LOS LLANOS MILITARY BASE, Spain — Investigators were probing Tuesday how a fighter jet crashed during elite NATO training exercises at an air force base in Spain, killing 11 military personnel and leaving others with serious burns.

Nine French and two Greek personnel died and about 20 people were injured after the two-seater F-16 crashed into parked aircraft at the Los Llanos base in southeastern Spain on Monday.

Firefighters rushed to the scene and battled the flames as black smoke billowed from the wreckage.

Several bodies were still lying on the tarmac a day later and could not be safely moved until emergency teams clean up toxic fuel spilled in the crash, Spanish air force spokesman Jose Guerreira told reporters.

Two Greek pilots on board and eight French officers on the ground were confirmed killed on Monday and Spanish defence ministry said a ninth French victim died in a hospital burns unit in Madrid on Tuesday.

The dead included one Frenchwoman, a captain, the French defence ministry said.

It was the highest death toll in a single day for the French armed forces since an ambush in Afghanistan in which 10 people died in 2008.

Nine French personnel and up to 12 Italians were injured, officials from both countries said.

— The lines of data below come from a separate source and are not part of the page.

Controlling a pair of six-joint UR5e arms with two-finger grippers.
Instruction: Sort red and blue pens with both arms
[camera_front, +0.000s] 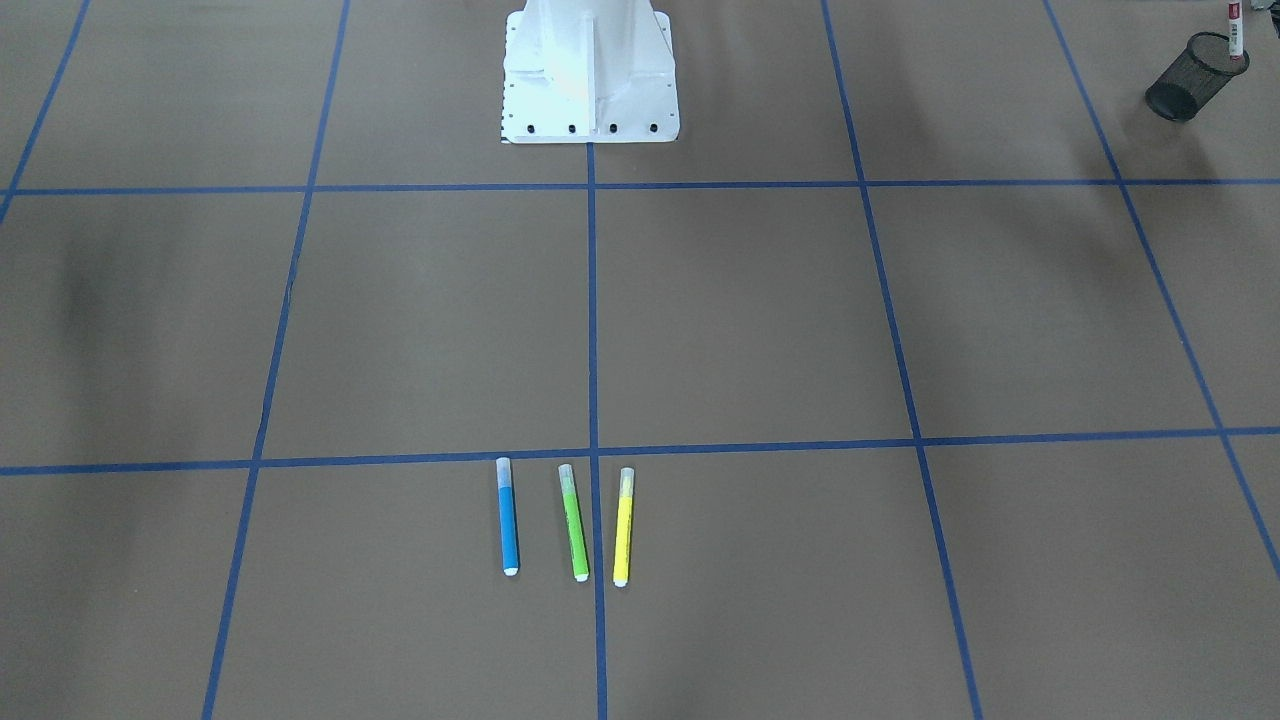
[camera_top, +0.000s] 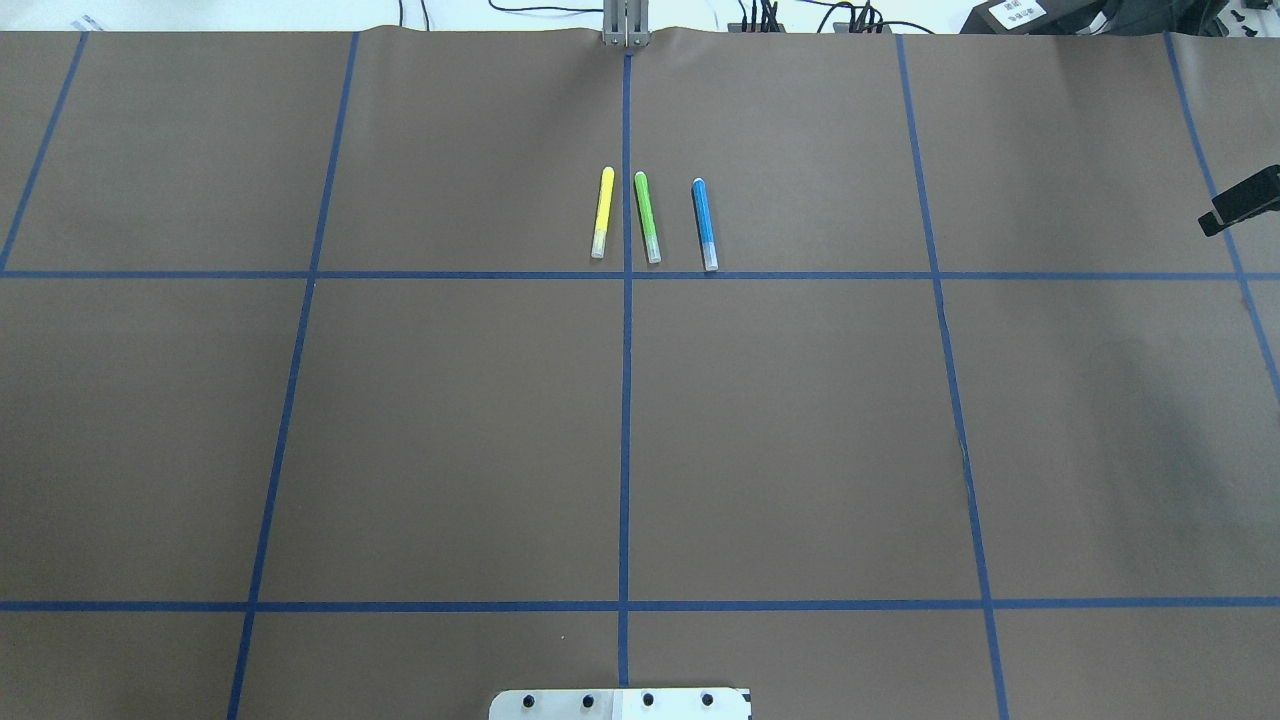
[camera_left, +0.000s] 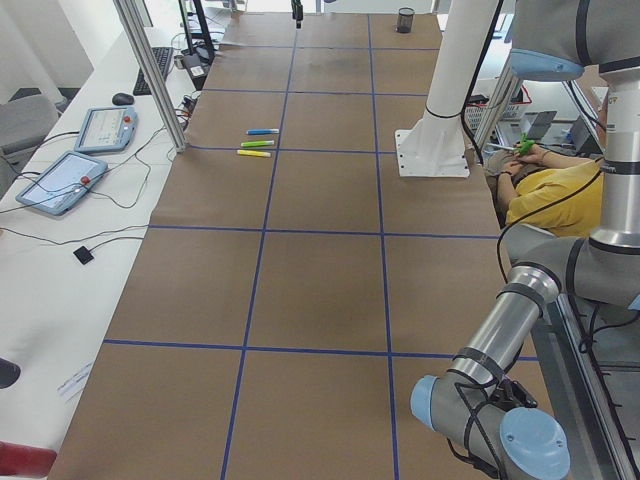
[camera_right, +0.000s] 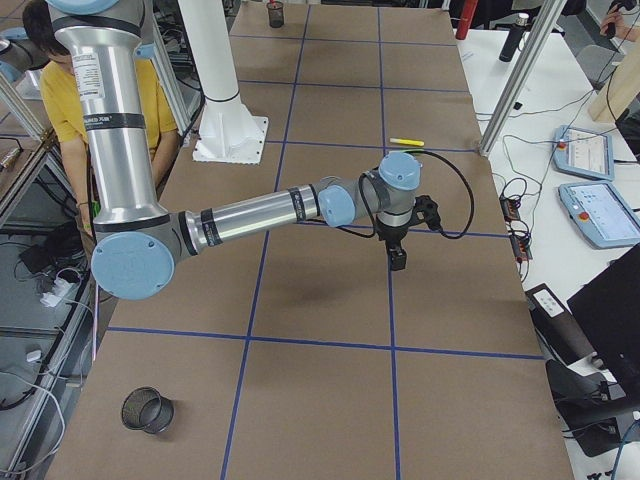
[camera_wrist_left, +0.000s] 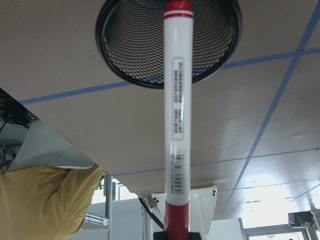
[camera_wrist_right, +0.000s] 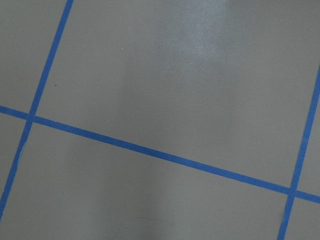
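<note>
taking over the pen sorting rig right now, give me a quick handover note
Left gripper: shut on the red pen, held end-first over the mouth of the black mesh cup at the robot's left end; not released.
Right gripper: hovers over bare table, nothing seen in it; open or shut cannot be told.
Blue pen: lies flat beside the green marker and yellow marker, untouched.
Second mesh cup: stands at the robot's right end.
Done: red pen picked up and brought to its cup.
Left: drop it; then probably the right arm takes the blue pen to the second cup.
</note>
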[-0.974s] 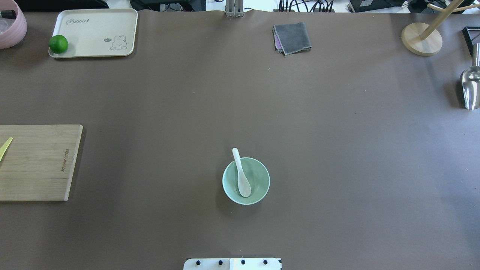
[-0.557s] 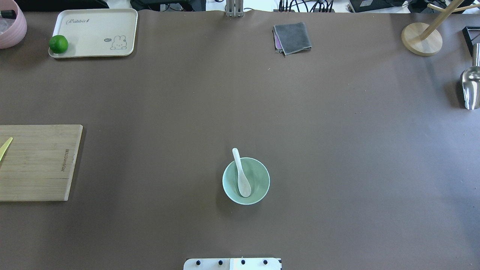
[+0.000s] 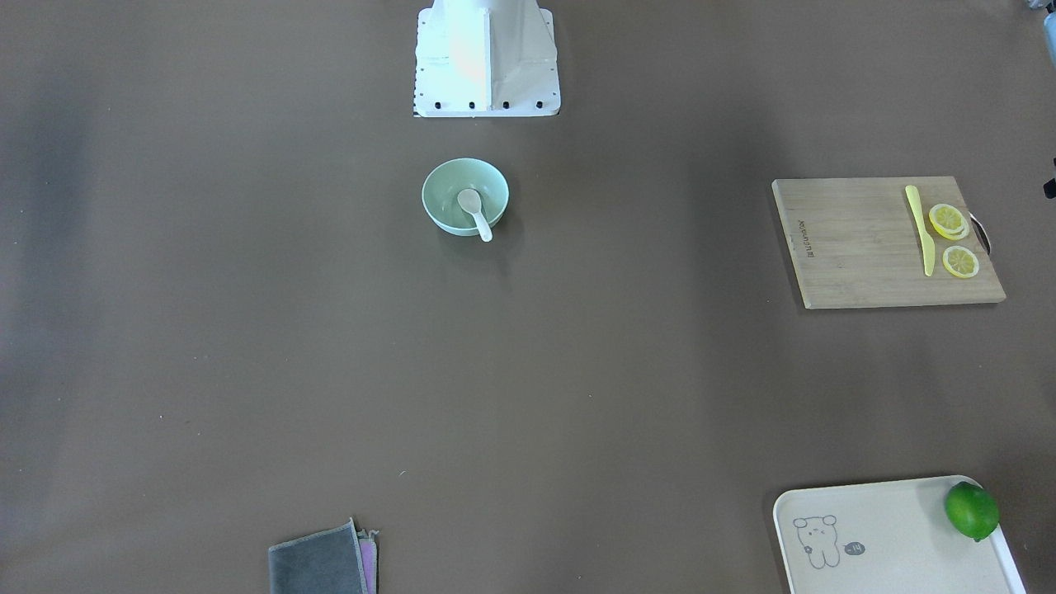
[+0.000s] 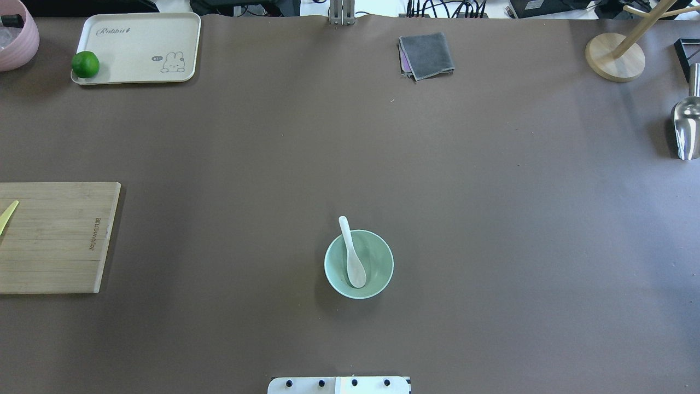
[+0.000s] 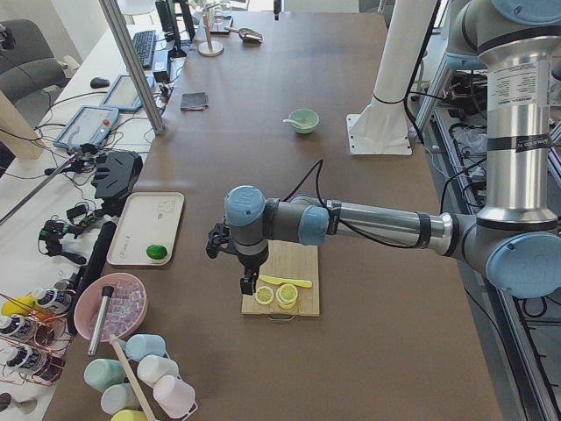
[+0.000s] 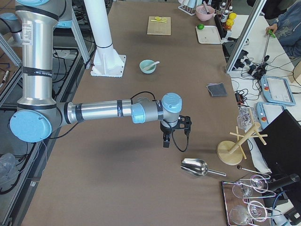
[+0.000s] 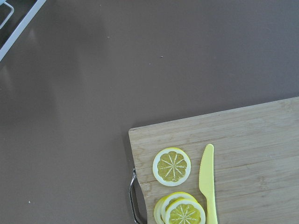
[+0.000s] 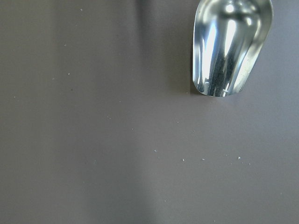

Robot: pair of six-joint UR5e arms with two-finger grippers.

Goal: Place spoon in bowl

The jet — involved in an elite training program — crashed after losing power as it took off, the Spanish defence ministry said, damaging two Italian planes and three French jets.

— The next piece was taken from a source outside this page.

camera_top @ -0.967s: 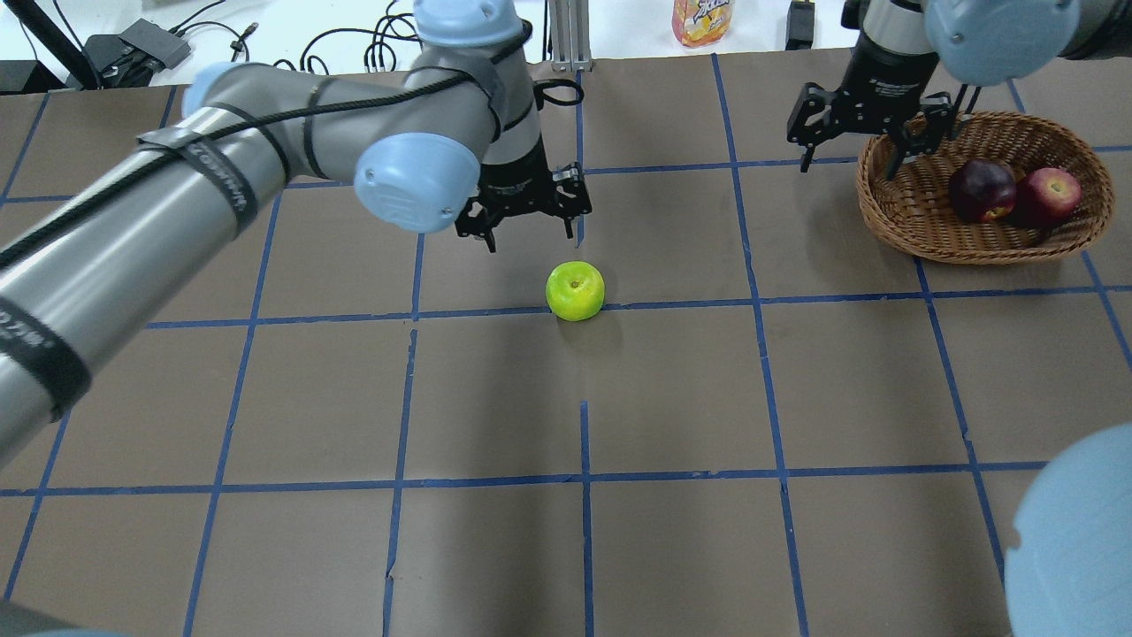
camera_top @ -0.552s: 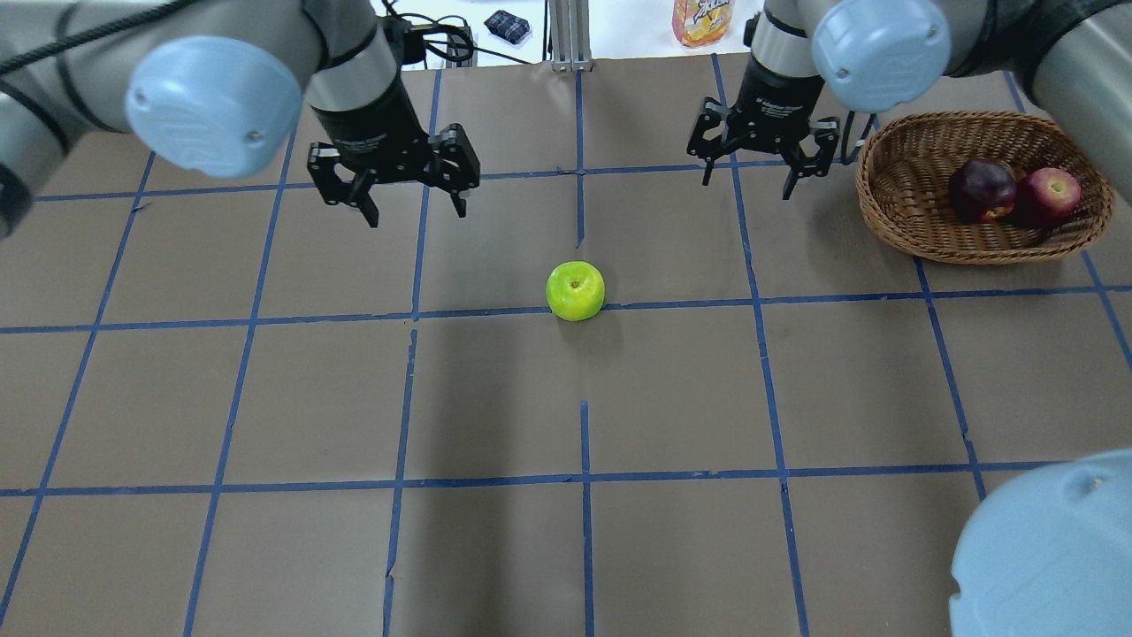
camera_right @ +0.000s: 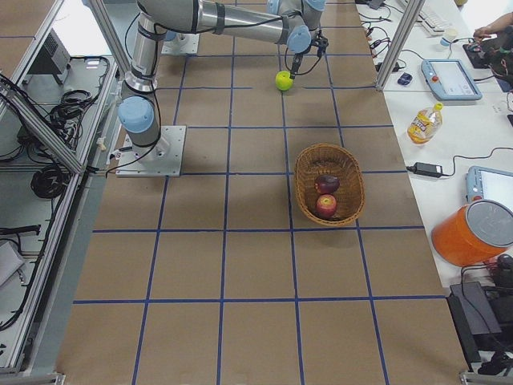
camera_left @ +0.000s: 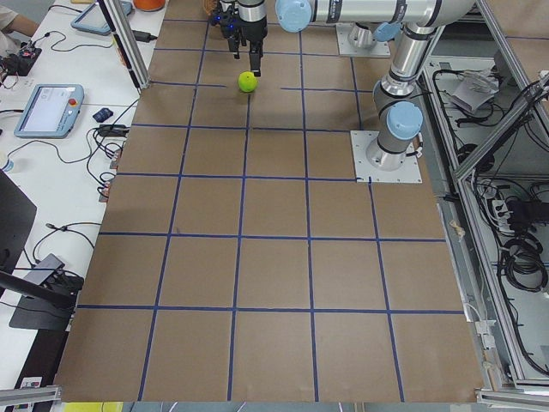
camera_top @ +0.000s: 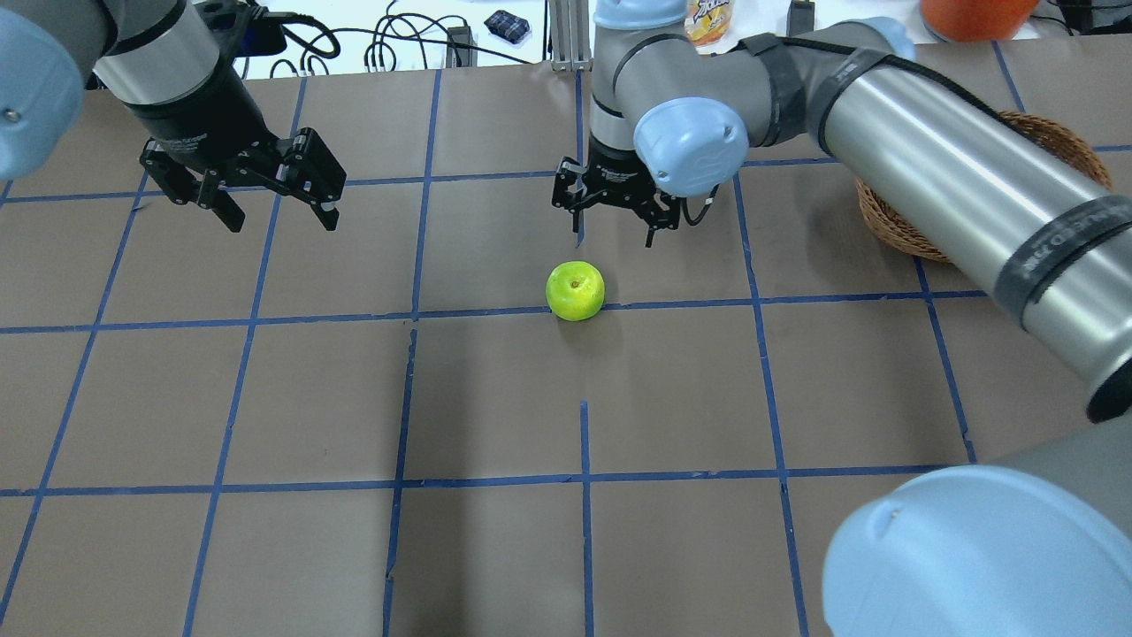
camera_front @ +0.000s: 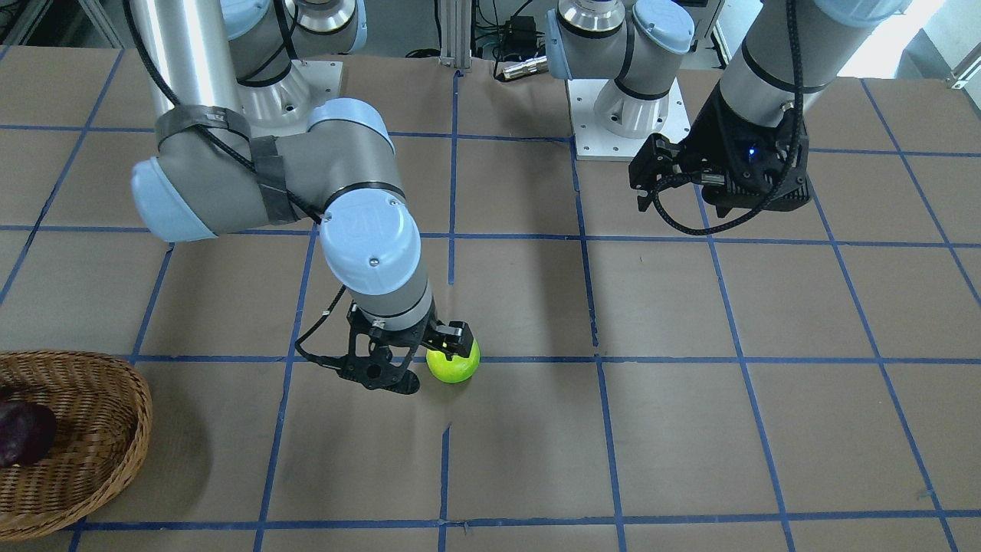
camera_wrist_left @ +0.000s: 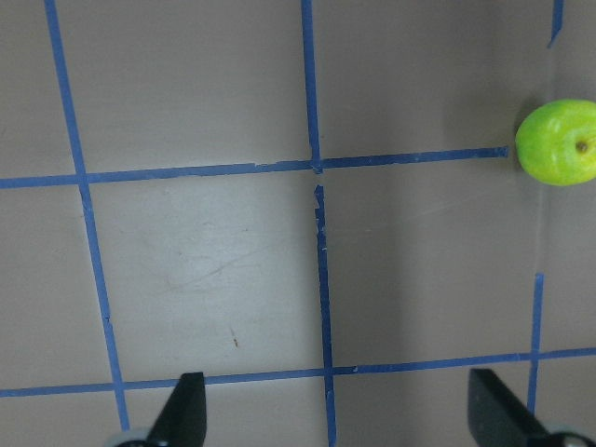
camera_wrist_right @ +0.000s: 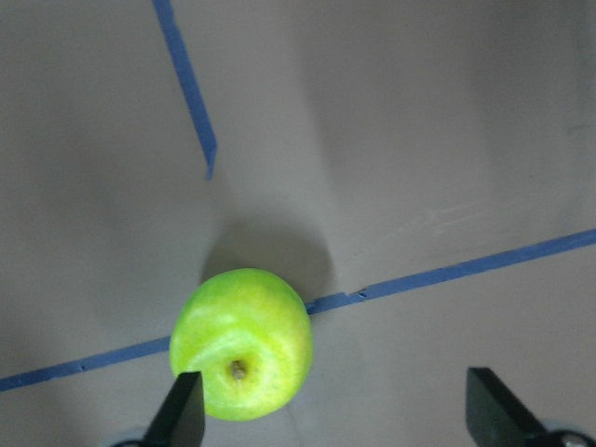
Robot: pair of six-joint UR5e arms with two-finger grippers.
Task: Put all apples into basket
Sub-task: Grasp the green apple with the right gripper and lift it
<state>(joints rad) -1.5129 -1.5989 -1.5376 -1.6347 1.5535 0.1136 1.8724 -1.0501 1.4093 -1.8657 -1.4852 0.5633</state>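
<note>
The lime green apple (camera_top: 576, 291) lies on the brown table near its middle, on a blue tape line. My right gripper (camera_top: 613, 235) hangs open just over it. In the right wrist view the green apple (camera_wrist_right: 242, 343) sits beside one fingertip (camera_wrist_right: 186, 414), off centre between the jaws. My left gripper (camera_top: 281, 217) is open and empty, well off to the apple's left. The wicker basket (camera_right: 304, 188) holds the dark maroon apple (camera_right: 326, 184) and the red apple (camera_right: 326, 205). In the overhead view my right arm covers most of the basket (camera_top: 1066, 146).
A bottle (camera_top: 704, 18), cables and an orange bucket (camera_right: 469, 233) stand on the white bench past the table's far edge. My right arm's long link (camera_top: 955, 177) stretches across the right side of the table.
My right gripper has swung from beside the basket to over the green apple. My left gripper has drawn back to the left. The green apple has not moved.
</note>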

A judge in the eastern Spanish city of Valencia was leading an investigation into the accident.

French prosecutors also launched inquiries and French accident investigators were at the base, officials said.

A technical commission was also probing the causes and was set to examine the wreckage and the plane's black box recorders and recordings of controllers' conversations, a defence ministry source said.

'Tragedy for NATO'

The base, near the city of Albacete, hosts elite exercises run by NATO to train military personnel from 10 nations to carry out joint maneuvers.

Flags flew at half-mast at Nancy-Ochey air base in eastern France, where seven of those killed were from. Both houses of the French parliament held a minute's silence.

French President Francois Hollande "expressed his deep respect for the commitment" of the airmen who were preparing for air force missions to fight "against terrorist groups" in Iraq and the African Sahel region.

French Defence Minister Jean-Yves Le Drian arrived at the site of the accident on Tuesday.

The new prime minister of Greece, Alexis Tsipras, sent the head of the chiefs of staff Evangelos Tournas to the base, state media reported.

NATO Secretary General Jens Stoltenberg called it "a tragedy which affects the whole NATO family," he said in a statement.

Britain, Germany, the United States and Spain were also taking part in the exercises but none of their nationals were reported injured.

The 10 NATO countries that take part in the program are Belgium, Britain, Denmark, France, Germany, Greece, Italy, the Netherlands, Spain and the United States.

The plane that crashed was taking part in NATO's Tactical Leadership Programme, which seeks to improve multinational cooperation in air operations.

According to the French defence ministry's website, it is "the most renowned and most demanding" program for fighter pilots.

The F-16, manufactured by US company Lockheed Martin, is the biggest-selling fighter plane in the world with more than 4,500 made for 28 countries.